Written by Kevin Rose, AP at Nashville Prep
When I started teaching seven years ago in Montgomery, Alabama, a friend sent me an article in The Atlantic magazine that claimed schools are more segregated today than during the late 1960’s. I remember thinking that can’t be right – how are schools in America more segregated in 2013 than they were in the 1960s? You’re telling me we haven’t made any progress in desegregating schools in the last 50 years?
I taught and coached for the next five years in Montgomery and Detroit at schools that highlighted the dramatic racial segregation the article discussed. Every week for five years I had a staff meeting or professional development. We talked about how to analyze standardized assessment data, how to incorporate different instructional strategies into our lesson plans, and how to more effectively manage our classrooms. But we never talked about racism, stereotypes, and implicit bias and they ways those forces can manifest in a classroom. We never talked about the school to prison pipeline or thought about the way our discipline systems worked with or against it. We never discussed the role that history and structural and systemic oppression impacted the communities we served and the students sitting in the desks in front of us.
And that’s why I decided to join the Diversity, Equity, and Inclusion (DEI) Coalition at RePublic Schools when I moved to Nashville last year. Do educators need ongoing professional development around data driven instruction and differentiation? Yes. Do educators also need ongoing professional and personal development and reflection around racism, bias, and culturally relevant pedagogy? Absolutely. I joined RePublic because I wanted to work for an organization that was going to reimagine public education in the South. To me that means doing things differently than they’ve been done in the past. And in schools I think doing things differently has to mean talking about the way race, class, gender, and other identity markers impact our relationships, school teams, and classrooms.
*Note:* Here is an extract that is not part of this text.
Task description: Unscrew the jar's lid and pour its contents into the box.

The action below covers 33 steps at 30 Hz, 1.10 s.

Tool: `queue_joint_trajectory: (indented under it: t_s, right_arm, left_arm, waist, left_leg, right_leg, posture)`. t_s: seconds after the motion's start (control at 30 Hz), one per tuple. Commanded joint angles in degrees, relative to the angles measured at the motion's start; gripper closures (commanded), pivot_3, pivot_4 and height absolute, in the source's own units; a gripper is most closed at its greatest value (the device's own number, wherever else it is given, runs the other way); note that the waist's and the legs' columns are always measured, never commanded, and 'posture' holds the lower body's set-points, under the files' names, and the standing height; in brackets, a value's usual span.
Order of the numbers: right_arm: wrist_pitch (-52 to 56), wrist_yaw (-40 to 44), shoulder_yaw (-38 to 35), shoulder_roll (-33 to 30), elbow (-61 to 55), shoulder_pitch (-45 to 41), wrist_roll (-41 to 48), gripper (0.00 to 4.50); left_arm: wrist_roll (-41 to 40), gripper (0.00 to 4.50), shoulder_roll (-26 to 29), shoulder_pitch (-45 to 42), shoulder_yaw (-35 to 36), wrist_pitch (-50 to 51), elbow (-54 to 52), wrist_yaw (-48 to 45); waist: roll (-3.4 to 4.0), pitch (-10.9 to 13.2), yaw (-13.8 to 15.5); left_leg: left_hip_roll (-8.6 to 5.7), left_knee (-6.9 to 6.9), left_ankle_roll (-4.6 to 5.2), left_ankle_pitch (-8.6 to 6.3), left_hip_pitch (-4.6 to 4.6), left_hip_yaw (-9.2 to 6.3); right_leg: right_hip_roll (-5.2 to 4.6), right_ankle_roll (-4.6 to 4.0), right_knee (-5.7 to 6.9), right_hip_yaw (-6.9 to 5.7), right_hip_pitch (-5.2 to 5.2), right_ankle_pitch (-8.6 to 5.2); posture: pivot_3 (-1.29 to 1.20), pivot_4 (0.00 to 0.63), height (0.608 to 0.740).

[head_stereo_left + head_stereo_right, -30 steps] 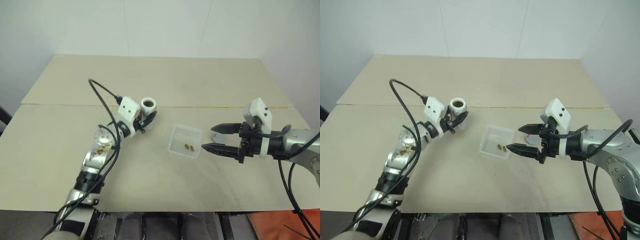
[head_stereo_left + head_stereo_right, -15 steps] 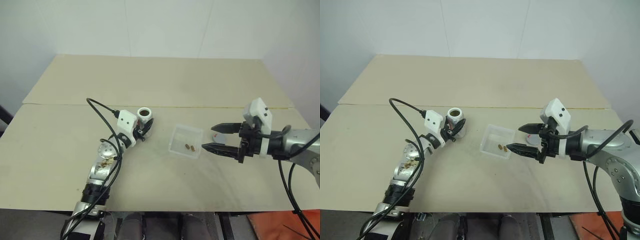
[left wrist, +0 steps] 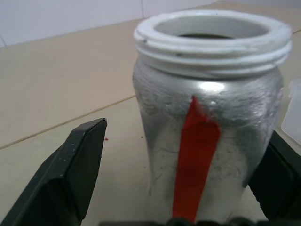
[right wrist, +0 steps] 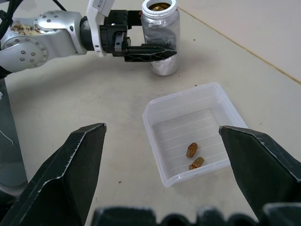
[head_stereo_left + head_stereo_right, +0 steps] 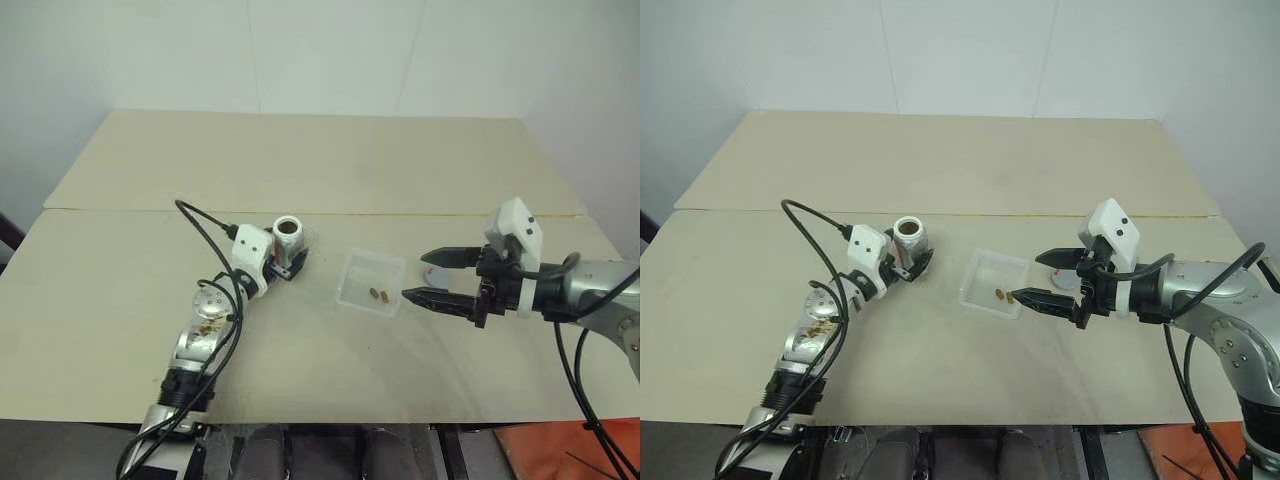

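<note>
- The left gripper (image 5: 291,262) is spread wide around the jar (image 5: 289,241); in the left wrist view one black finger (image 3: 70,174) stands clear of the jar's side with a gap of table showing, so nothing is clamped.
- The right gripper (image 5: 432,277) is also spread wide and empty, its two fingers splayed just beside the box (image 5: 371,283).
- The left forearm lies low over the table (image 5: 300,170), its gripper pointing level toward the jar; the right forearm reaches in from the right, tilted slightly down toward the box.
- The jar stands upright on the table, uncapped: a crinkled silvery body (image 3: 207,141) with a red mark, topped by a white threaded rim.
- The box is shallow, clear, round-cornered plastic, and two small brown oval pieces (image 4: 194,156) lie in it.
- A small pale round lid (image 5: 1068,279) rests on the table behind the right gripper.
</note>
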Motion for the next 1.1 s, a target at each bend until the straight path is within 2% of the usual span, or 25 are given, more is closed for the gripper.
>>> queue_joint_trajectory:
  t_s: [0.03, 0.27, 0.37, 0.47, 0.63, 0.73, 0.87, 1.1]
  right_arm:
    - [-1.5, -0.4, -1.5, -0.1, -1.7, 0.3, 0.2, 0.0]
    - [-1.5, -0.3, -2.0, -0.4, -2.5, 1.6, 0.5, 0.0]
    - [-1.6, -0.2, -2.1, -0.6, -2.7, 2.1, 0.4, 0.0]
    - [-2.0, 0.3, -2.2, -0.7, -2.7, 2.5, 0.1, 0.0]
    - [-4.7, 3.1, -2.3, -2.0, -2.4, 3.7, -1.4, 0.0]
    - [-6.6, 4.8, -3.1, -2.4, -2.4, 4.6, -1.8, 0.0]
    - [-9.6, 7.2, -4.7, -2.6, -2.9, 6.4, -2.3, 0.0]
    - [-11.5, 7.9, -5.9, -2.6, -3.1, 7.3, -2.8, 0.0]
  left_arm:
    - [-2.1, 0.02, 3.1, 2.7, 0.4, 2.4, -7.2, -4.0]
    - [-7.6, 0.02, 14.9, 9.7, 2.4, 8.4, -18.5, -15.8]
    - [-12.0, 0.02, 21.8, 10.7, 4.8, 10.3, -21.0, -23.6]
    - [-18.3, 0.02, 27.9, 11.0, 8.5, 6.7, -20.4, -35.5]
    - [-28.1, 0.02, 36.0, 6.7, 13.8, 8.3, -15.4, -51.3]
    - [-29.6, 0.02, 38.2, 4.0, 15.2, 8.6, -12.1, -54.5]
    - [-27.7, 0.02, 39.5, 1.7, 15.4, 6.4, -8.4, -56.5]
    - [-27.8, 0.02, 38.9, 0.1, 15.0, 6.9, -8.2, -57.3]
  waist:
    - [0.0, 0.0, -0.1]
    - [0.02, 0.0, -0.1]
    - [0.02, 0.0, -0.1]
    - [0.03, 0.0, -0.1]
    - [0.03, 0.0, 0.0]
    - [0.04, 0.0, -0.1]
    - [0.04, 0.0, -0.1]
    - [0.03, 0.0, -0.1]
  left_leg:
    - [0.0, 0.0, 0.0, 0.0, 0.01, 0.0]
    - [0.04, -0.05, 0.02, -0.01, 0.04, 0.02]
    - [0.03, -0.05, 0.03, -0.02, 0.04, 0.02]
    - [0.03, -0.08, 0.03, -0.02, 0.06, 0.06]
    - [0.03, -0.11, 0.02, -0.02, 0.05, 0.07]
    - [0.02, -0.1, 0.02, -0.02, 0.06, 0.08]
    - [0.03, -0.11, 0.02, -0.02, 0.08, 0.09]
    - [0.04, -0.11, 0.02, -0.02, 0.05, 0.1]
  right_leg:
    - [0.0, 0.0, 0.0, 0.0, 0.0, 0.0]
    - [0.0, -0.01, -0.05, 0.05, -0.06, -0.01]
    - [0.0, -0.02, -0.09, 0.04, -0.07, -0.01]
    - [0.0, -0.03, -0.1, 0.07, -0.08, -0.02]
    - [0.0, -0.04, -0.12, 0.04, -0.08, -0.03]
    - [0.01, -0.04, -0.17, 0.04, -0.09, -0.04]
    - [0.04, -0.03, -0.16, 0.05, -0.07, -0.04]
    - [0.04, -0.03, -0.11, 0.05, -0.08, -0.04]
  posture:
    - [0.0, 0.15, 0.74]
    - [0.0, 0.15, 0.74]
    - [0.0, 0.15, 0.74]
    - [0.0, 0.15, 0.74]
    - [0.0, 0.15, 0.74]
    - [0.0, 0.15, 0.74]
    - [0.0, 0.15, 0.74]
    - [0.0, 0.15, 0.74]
As a white man of every privilege imaginable, I think it’s even more important for me to engage in the work of diversity, equity, and inclusion. To acknowledge my own privilege, reflect on my practice, listen to others, to learn and grow. I’m grateful for the DEI Coalition and its amazing members both as a place that pushes my thinking and perspective, and provides the space for me to call other white people into the work. Teaching at a middle school means long days and I usually walk into DEI Coalition meetings after school feeling tired from a day in front of kids and teachers, but I always walk out of DEI Coalition meetings feeling energized and strengthened after hearing from people like Diana Anosike and Kimberlee McQueen. But it’s about more than just feeling energized. The DEI Coalition has already made a difference at RePublic.
The Coalition was founded last year and is made up of a group of teachers, school leaders, and members of our charter management office from our seven schools in Nashville and Jackson. Last school year the Coalition created a mission statement, set a vision for the group, and proposed a major initiative for the upcoming school year. Because of the work of the DEI Coalition, RePublic Schools is currently in the process of identifying new organizational values with the input of scholars, families, and teachers. It’s an initiative that will impact over 3,100 scholars and their families.
I am so grateful to work with an organization that values DEI. I’m grateful for a senior management team and CEO at RePublic that participates in DEI meetings as members and then supports the coalition’s recommendations. I’m grateful to work alongside teachers and leaders that show up every day to fight for our kids and then stay after school to talk about the ways diversity, equity, and inclusion impact our work. Talking about these issues is a good start. Involving parents and families in creating our organizational values is an even better start. But it’s also not enough. It’s not reimagining public education in the South. Not yet. So I’m also grateful for the opportunity to be a part of a coalition that will continue to push for more. More for teachers. More for families. And more for all of our kids.